REQUIRED WORK → Every line containing the word "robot" must be pulled from the records.

*** EXERCISE INPUT ***

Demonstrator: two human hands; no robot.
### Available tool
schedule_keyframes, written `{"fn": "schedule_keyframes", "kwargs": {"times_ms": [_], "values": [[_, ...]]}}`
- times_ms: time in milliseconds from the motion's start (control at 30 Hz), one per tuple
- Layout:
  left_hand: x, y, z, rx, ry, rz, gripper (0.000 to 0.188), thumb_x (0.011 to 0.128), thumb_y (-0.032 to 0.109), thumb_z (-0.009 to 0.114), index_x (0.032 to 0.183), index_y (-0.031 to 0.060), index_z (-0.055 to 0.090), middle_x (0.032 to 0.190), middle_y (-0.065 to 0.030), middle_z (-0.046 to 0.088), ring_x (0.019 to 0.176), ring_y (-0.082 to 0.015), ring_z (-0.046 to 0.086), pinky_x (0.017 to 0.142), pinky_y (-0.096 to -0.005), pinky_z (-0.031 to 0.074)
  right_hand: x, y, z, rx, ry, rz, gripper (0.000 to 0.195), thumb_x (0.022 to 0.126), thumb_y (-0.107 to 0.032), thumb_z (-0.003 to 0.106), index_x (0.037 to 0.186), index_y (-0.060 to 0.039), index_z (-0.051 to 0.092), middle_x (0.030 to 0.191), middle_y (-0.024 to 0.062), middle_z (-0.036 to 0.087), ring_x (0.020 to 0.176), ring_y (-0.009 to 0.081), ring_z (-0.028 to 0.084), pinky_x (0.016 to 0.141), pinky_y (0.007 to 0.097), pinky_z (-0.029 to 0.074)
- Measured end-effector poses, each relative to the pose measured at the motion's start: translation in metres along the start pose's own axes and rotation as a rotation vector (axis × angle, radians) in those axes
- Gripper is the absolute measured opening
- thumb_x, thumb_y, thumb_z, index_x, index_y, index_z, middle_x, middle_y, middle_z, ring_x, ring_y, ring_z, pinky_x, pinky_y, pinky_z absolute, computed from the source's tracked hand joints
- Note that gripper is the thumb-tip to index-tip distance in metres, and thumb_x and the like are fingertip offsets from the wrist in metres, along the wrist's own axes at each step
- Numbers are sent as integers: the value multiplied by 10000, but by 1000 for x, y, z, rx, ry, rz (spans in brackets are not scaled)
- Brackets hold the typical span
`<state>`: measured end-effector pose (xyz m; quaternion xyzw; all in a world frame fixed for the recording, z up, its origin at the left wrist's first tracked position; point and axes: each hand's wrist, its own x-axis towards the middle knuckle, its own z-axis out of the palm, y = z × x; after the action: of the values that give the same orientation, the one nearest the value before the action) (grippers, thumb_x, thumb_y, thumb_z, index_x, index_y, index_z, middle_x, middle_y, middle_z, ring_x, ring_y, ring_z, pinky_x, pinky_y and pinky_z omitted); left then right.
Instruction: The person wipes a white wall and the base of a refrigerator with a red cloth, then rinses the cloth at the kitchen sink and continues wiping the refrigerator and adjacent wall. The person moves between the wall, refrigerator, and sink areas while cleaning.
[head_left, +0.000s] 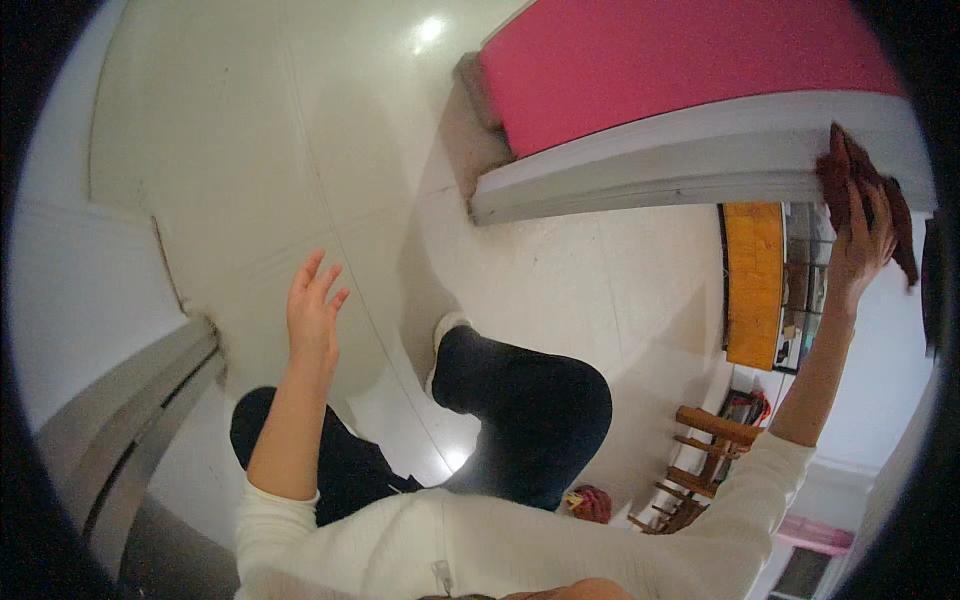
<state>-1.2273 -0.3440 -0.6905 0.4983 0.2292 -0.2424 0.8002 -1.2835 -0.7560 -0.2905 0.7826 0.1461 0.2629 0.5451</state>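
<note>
High at the right, my right hand (862, 232) grips a dark reddish-brown cloth (844, 165). The cloth lies against the grey door frame (645, 169), close to the frame's upper part, and folds of it hang past my fingers. My left hand (311, 304) is raised over the pale tiled floor (225, 210), fingers apart and holding nothing. It is well away from the cloth.
A pink wall panel or door (675, 67) adjoins the frame. Another grey door frame (142, 420) stands at the left. To the right are an orange-brown cabinet (752, 285), wooden chairs (694, 480) and a red bundle (591, 504) on the floor.
</note>
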Motion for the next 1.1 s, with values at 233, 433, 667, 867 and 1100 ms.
{"fn": "schedule_keyframes", "kwargs": {"times_ms": [233, 433, 667, 867, 1100], "values": [[-9, 20, -6, -132, 42, -24, 403, 860, 137, 428, 1241, 23, 363, 1286, -92, 336, 1135, -197, 378, 893, -338, 337, -51, -190, 65, 916, -305, 441, 124, 730, -134, 632, 853, -139, 619, 863, 35, 587, 813, 262, 559, 682, 375, 421], [-38, 30, -37, -77, 146, 50, 439, 860, 203, 418, 1274, 72, 353, 1339, -78, 329, 1178, -209, 354, 925, -354, 300, -58, -386, 115, 740, -511, -133, 199, 790, -265, 552, 788, -67, 574, 798, 106, 586, 747, 286, 558, 658, 374, 437], [-53, 37, -53, -40, 205, 60, 492, 842, 222, 434, 1299, 75, 326, 1369, -88, 297, 1210, -220, 326, 934, -344, 291, -184, -592, 210, 1017, -728, 352, 163, 787, -224, 487, 809, -85, 570, 849, 135, 600, 817, 267, 576, 679, 392, 443], [-66, 38, -58, -141, 195, 75, 483, 836, 206, 441, 1285, 65, 333, 1358, -104, 306, 1193, -219, 347, 912, -337, 327, -78, -502, 144, 887, -888, 88, 231, 784, -275, 482, 875, -115, 621, 851, 98, 623, 766, 261, 607, 674, 394, 472], [-69, 42, -39, -221, 74, 27, 440, 852, 181, 423, 1270, 70, 344, 1342, -105, 323, 1159, -211, 377, 886, -337, 360, -37, -280, 63, 763, -545, -8, 199, 713, -34, 539, 895, -96, 590, 932, 80, 575, 937, 261, 521, 812, 378, 395]]}}
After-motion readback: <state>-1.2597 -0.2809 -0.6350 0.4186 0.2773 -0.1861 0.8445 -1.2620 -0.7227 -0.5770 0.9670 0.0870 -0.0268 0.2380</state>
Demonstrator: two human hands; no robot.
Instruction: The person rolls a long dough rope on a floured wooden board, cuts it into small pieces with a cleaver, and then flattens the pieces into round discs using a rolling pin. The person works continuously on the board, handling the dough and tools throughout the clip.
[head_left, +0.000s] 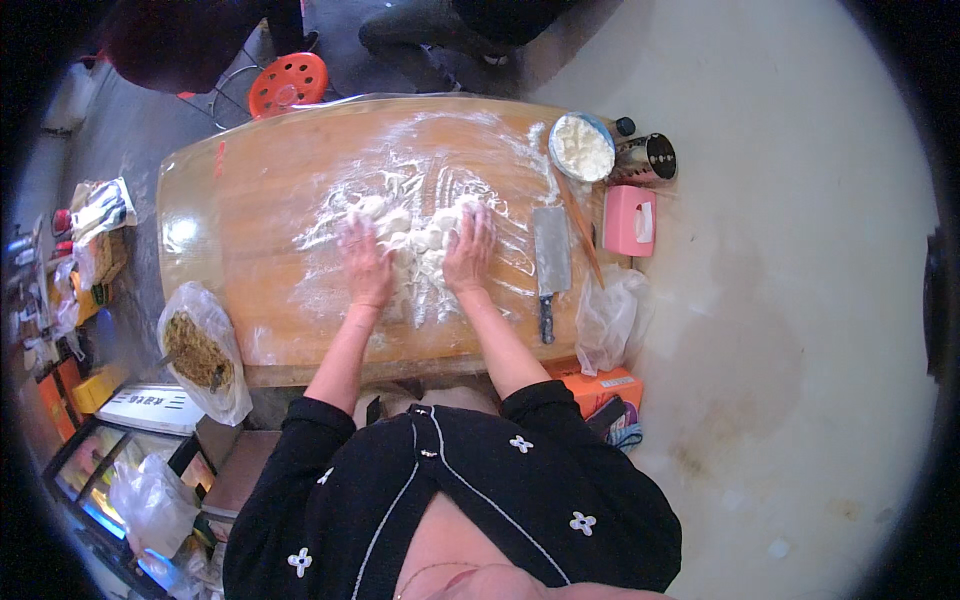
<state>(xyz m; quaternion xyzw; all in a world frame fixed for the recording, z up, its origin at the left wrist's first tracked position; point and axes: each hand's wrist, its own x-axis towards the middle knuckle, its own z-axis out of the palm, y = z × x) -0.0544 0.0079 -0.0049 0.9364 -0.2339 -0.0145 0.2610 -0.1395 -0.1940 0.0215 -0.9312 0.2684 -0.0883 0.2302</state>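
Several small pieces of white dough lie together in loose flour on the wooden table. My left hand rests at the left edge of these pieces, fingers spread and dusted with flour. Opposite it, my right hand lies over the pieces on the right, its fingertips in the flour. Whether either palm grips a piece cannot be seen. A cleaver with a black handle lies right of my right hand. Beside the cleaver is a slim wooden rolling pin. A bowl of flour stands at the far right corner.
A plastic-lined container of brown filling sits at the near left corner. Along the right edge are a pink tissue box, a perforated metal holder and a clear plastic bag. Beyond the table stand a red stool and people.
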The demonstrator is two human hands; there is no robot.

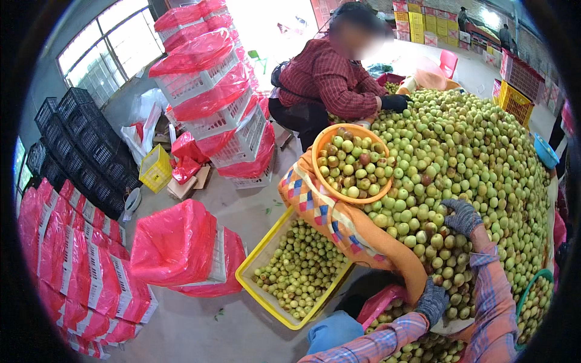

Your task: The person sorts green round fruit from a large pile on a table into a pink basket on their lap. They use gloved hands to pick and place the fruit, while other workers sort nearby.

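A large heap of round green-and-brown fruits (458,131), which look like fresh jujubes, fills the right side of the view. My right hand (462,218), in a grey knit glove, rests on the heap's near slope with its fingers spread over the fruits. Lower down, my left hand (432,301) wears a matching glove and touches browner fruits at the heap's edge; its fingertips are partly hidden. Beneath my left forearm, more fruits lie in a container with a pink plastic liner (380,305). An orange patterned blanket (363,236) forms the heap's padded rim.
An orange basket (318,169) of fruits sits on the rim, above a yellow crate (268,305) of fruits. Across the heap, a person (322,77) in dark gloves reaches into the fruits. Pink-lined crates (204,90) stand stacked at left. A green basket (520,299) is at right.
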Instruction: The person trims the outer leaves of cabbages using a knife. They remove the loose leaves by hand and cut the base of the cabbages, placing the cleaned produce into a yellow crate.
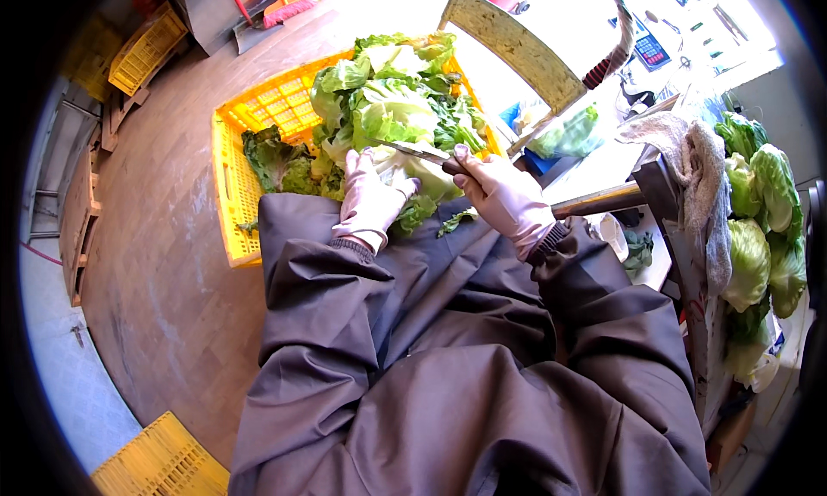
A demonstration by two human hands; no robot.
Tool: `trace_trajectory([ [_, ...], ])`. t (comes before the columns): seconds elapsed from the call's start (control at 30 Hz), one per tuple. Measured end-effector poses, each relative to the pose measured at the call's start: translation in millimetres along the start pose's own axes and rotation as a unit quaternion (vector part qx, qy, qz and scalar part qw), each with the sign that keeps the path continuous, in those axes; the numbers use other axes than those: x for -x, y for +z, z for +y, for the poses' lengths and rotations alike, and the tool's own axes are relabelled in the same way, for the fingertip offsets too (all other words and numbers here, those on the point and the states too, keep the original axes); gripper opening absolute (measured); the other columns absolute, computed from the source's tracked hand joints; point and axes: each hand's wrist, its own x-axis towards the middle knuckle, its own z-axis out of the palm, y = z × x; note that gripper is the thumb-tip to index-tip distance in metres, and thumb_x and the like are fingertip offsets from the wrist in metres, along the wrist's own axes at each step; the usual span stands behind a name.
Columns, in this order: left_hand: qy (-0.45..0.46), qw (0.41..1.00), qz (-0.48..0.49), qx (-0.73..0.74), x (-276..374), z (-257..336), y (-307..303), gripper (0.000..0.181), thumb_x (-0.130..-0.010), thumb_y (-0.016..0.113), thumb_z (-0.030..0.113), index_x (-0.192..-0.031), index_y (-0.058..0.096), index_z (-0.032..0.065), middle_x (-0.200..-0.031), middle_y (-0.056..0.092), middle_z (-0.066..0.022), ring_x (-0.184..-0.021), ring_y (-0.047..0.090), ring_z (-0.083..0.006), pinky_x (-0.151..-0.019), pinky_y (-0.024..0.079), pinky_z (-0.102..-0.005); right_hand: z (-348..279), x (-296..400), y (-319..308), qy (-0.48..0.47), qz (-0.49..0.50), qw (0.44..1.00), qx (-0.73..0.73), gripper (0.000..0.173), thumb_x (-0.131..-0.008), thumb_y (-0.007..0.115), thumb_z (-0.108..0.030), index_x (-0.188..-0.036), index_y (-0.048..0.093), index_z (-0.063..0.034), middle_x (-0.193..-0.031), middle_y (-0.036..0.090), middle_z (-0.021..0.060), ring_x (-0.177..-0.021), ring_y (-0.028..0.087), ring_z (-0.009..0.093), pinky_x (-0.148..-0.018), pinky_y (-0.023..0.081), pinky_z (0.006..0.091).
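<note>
My left hand (373, 196), in a pale glove, grips a head of leafy lettuce (420, 179) at the near edge of a heap of greens. My right hand (501, 192), gloved too, is closed around the dark handle of a knife (420, 152), whose blade points left across the top of that head. Beyond both hands, a yellow plastic crate (236, 192) holds piled lettuce leaves (394, 108), some with browned edges. Loose leaf pieces (457, 221) lie on the dark apron over my lap.
At the right, lettuce heads (746, 263) stand beside a cloth (698, 166) draped over a chair-like frame. A worn chair back (517, 44) rises behind the crate, near a bagged green vegetable (568, 134) and a calculator (649, 49). Yellow crates (147, 47), a pallet (81, 225) and a broom (289, 10) stand leftward.
</note>
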Motion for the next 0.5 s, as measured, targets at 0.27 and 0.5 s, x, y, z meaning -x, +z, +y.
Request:
trace_trajectory([
  [0.27, 0.015, 1.000, -0.001, -0.009, 1, -1, 2, 0.088, -0.065, 0.079, 0.032, -0.133, 0.037, -0.0042, -0.142, 0.027, -0.0244, -0.130, 0.033, -0.0342, -0.108, 0.030, -0.0334, 14, 17, 6, -0.011, 0.045, 0.999, 0.000, 0.032, -0.090, 0.054, -0.028, -0.116, 0.057, -0.0100, -0.077, 0.060, 0.0137, -0.069, 0.059, 0.032, -0.058, 0.047, 0.0420],
  [0.5, 0.018, 1.000, 0.013, -0.022, 0, -4, 3, 0.085, -0.065, 0.078, 0.030, -0.132, 0.038, -0.0039, -0.141, 0.028, -0.0235, -0.129, 0.034, -0.0343, -0.107, 0.031, -0.0329, 12, 35, 0, 0.034, 0.027, 0.999, 0.024, 0.039, -0.088, 0.055, -0.026, -0.124, 0.053, -0.0116, -0.087, 0.063, 0.0132, -0.071, 0.062, 0.031, -0.059, 0.051, 0.0406],
])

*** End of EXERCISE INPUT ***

EXERCISE ANSWER →
Demonstrator: two human hands; no robot.
Demonstrator: two human hands; no robot.
The demonstrator is two human hands; there is no robot.
A demonstration by two human hands; no robot.

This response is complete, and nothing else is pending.